▼
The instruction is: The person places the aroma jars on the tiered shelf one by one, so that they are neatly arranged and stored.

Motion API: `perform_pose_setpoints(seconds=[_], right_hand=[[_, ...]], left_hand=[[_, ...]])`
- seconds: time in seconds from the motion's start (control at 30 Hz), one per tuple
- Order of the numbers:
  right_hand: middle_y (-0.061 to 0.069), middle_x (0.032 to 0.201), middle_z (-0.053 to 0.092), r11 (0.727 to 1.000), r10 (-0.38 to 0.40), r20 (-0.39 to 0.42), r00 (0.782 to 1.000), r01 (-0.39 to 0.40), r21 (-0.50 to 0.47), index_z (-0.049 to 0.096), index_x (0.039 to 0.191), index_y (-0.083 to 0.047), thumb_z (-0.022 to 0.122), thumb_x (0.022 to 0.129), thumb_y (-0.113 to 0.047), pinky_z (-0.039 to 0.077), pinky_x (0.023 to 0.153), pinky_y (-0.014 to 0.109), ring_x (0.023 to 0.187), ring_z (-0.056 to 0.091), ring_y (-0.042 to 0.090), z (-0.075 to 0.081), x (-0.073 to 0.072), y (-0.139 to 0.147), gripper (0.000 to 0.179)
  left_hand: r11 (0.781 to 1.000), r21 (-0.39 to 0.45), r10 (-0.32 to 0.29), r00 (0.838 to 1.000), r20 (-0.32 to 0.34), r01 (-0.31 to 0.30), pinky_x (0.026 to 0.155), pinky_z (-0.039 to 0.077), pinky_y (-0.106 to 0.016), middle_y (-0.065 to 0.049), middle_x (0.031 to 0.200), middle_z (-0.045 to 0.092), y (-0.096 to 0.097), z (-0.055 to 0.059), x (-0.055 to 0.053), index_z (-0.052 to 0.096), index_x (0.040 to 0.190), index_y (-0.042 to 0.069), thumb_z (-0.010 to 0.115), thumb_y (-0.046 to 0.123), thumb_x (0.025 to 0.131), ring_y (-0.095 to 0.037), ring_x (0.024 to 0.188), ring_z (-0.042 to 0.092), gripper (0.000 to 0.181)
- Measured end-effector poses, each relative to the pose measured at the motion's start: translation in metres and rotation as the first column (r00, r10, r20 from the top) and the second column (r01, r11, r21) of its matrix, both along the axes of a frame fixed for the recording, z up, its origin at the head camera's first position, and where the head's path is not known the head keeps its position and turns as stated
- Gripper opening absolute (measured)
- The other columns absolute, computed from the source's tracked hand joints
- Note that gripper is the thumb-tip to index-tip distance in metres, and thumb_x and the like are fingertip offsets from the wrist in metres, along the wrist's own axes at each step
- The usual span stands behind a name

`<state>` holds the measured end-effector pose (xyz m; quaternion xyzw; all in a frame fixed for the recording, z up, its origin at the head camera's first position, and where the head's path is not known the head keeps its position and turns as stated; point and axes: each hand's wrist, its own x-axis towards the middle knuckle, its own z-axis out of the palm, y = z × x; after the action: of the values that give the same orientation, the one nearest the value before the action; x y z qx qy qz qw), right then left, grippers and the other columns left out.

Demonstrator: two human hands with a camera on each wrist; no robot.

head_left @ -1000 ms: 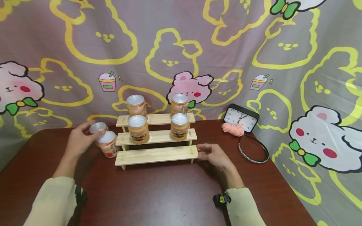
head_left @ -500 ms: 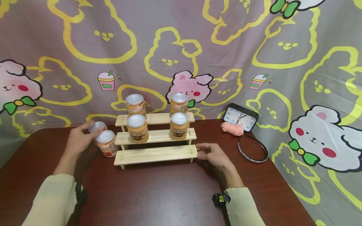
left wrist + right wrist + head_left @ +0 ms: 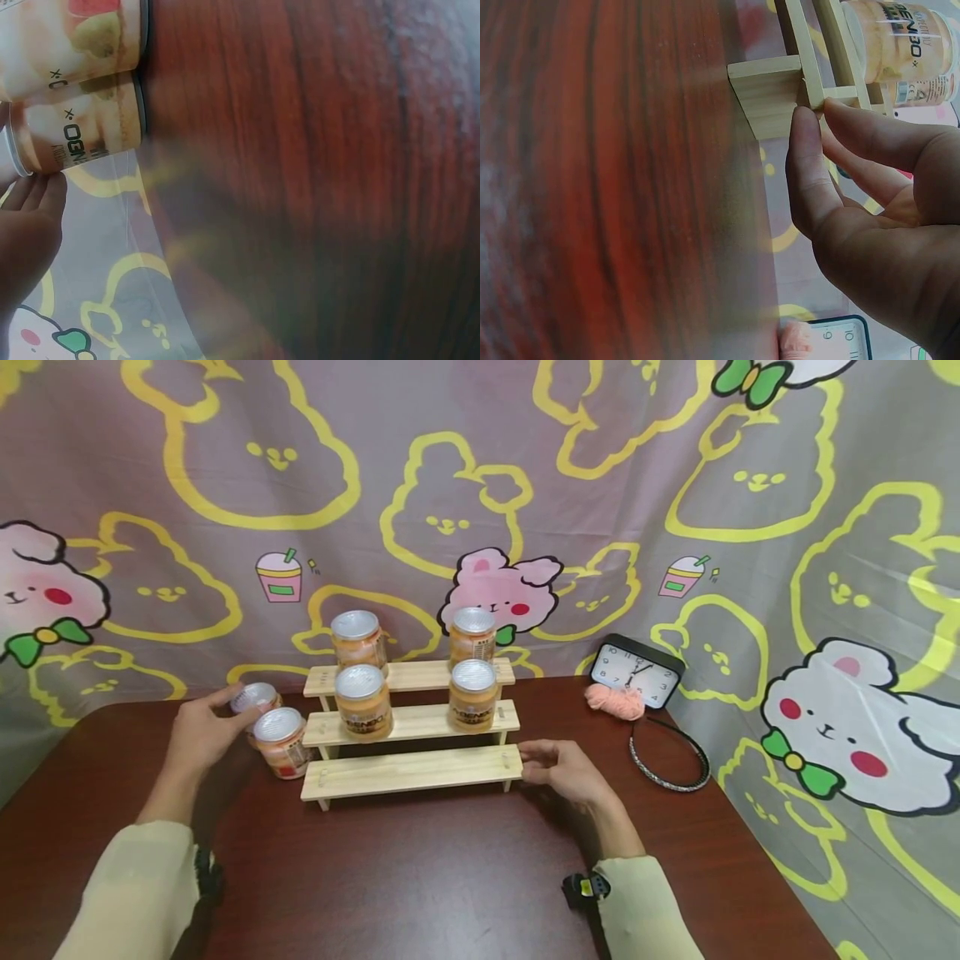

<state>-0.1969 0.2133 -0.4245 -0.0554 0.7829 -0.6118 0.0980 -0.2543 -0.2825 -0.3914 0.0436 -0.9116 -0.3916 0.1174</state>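
Gripping with the left hand an orange-and-cream cylindrical can with a ridged silver lid, upright at the left rear of the brown wood-grain bench. Thumb and fingers closed about its upper part near the lid, with the long axis running straight down from the grip. Cannot tell whether its base bears on the bench or hangs just above. Far nearer to the left hand than to the right.

Just in front and slightly right of it, overlapping in view, a second orange-and-cream can, also upright. Immediately right of both, a pale wooden three-step stand, its long axis running left to right, with one end towards the left hand. At the opposite end, the right hand, with thumb and fingers pinched on the right tip of the lowest plank.

On the top plank, two similar upright cans, well apart: top-left can, top-right can. Below on the middle plank, likewise spaced: middle-left can, middle-right can. Further right, a black-framed rectangular clock behind a peach yarn bundle.
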Motion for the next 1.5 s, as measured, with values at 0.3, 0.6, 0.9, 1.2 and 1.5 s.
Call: perform_pose_setpoints(seconds=[0.3,0.6,0.9,1.2,1.5], right_hand=[[0.028,0.121,0.065,1.0,0.004,-0.001,1.0,-0.004,0.001,0.058,0.129,0.017,0.068,0.088,0.012,0.056,0.082,0.03,0.105,0.066,0.028,-0.002,0.001,0.0,0.043],[0.028,0.122,0.065,1.0,0.01,-0.002,1.0,-0.01,0.005,0.058,0.129,0.016,0.068,0.088,0.011,0.056,0.084,0.032,0.108,0.066,0.03,-0.003,0.001,0.0,0.043],[0.03,0.121,0.064,1.0,0.009,-0.008,1.0,-0.009,0.0,0.056,0.13,0.018,0.067,0.088,0.012,0.056,0.082,0.029,0.105,0.066,0.029,-0.001,0.002,0.001,0.043],[0.029,0.121,0.065,1.0,0.006,0.002,1.0,-0.006,-0.001,0.058,0.129,0.017,0.067,0.088,0.011,0.057,0.083,0.031,0.105,0.066,0.028,-0.003,0.002,0.001,0.042],[0.029,0.122,0.065,1.0,0.005,0.007,1.0,-0.005,0.007,0.057,0.13,0.017,0.067,0.089,0.012,0.057,0.083,0.032,0.106,0.066,0.029,-0.001,0.0,0.0,0.043]], left_hand=[[0.997,-0.059,0.05,0.997,-0.055,-0.054,0.096,0.045,-0.061,-0.036,0.134,0.054,0.001,-0.005,0.001,0.054,0.139,-0.009,0.076,0.025,0.092,-0.05,0.123,0.053,0.062],[0.991,-0.037,0.124,0.987,-0.104,-0.129,0.099,0.041,-0.059,-0.033,0.133,0.056,-0.002,-0.003,0.011,0.06,0.136,-0.005,0.082,0.03,0.086,-0.05,0.123,0.051,0.064],[0.987,-0.054,0.143,0.977,-0.16,-0.153,0.082,0.04,-0.042,-0.033,0.131,0.059,-0.003,0.01,0.02,0.064,0.13,-0.006,0.084,0.025,0.084,-0.047,0.117,0.055,0.059],[0.982,-0.01,0.186,0.966,-0.178,-0.19,0.088,0.04,-0.032,-0.027,0.134,0.06,-0.006,0.018,0.025,0.065,0.131,-0.003,0.084,0.025,0.084,-0.043,0.121,0.056,0.058],[0.979,-0.003,0.192,0.925,-0.329,-0.204,0.084,0.032,-0.011,-0.025,0.128,0.064,-0.003,0.034,0.036,0.069,0.127,-0.002,0.088,0.013,0.078,-0.042,0.116,0.058,0.054]])
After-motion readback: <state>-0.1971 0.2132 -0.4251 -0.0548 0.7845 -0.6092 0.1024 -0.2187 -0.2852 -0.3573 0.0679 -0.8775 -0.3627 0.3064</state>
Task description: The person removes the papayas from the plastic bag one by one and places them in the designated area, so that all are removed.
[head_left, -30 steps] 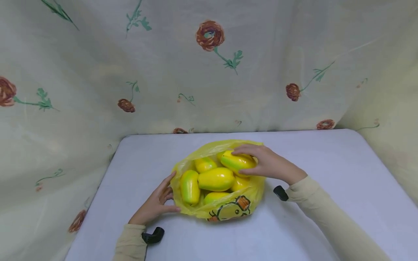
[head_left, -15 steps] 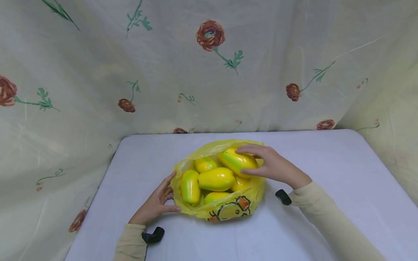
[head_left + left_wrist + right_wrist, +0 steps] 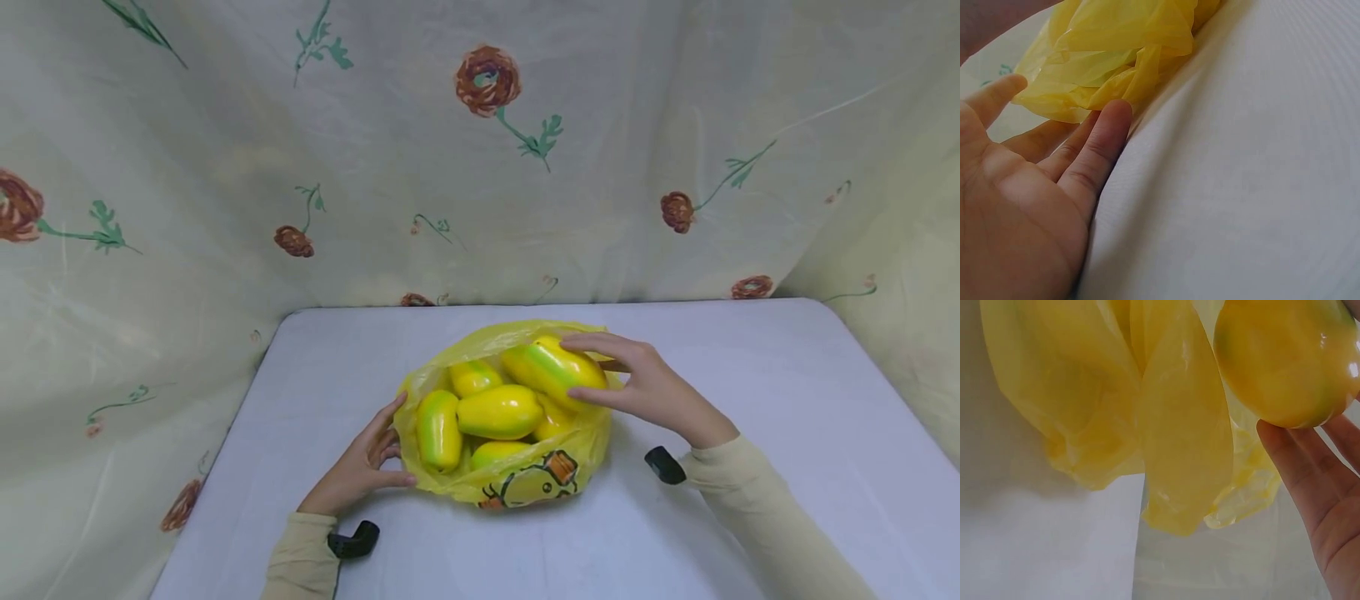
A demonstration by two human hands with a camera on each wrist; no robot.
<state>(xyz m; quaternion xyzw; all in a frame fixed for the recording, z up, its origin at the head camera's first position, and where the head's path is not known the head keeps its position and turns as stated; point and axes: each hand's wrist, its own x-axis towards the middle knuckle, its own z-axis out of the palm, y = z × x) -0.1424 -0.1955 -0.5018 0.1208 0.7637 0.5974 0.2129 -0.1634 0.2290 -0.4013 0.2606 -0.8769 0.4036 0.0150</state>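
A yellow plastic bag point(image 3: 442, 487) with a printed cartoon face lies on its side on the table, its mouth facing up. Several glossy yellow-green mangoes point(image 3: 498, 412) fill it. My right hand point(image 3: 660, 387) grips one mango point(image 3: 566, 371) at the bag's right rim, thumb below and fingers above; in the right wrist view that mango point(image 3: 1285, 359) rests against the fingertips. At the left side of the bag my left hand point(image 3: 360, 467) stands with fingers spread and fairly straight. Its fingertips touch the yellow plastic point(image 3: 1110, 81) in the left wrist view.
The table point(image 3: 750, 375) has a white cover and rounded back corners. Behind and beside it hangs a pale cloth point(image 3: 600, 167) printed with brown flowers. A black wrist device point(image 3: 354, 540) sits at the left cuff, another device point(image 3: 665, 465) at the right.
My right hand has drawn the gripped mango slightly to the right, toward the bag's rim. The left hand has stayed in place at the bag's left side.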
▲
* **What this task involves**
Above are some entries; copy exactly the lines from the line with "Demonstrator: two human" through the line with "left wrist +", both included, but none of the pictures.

* **Solution for this exercise**
Demonstrator: two human hands with a camera on each wrist; no robot.

head_left @ -1000 ms: 
head_left @ -500 ms: 
left wrist + right wrist + head_left @ +0 ms: 

The output is now finished.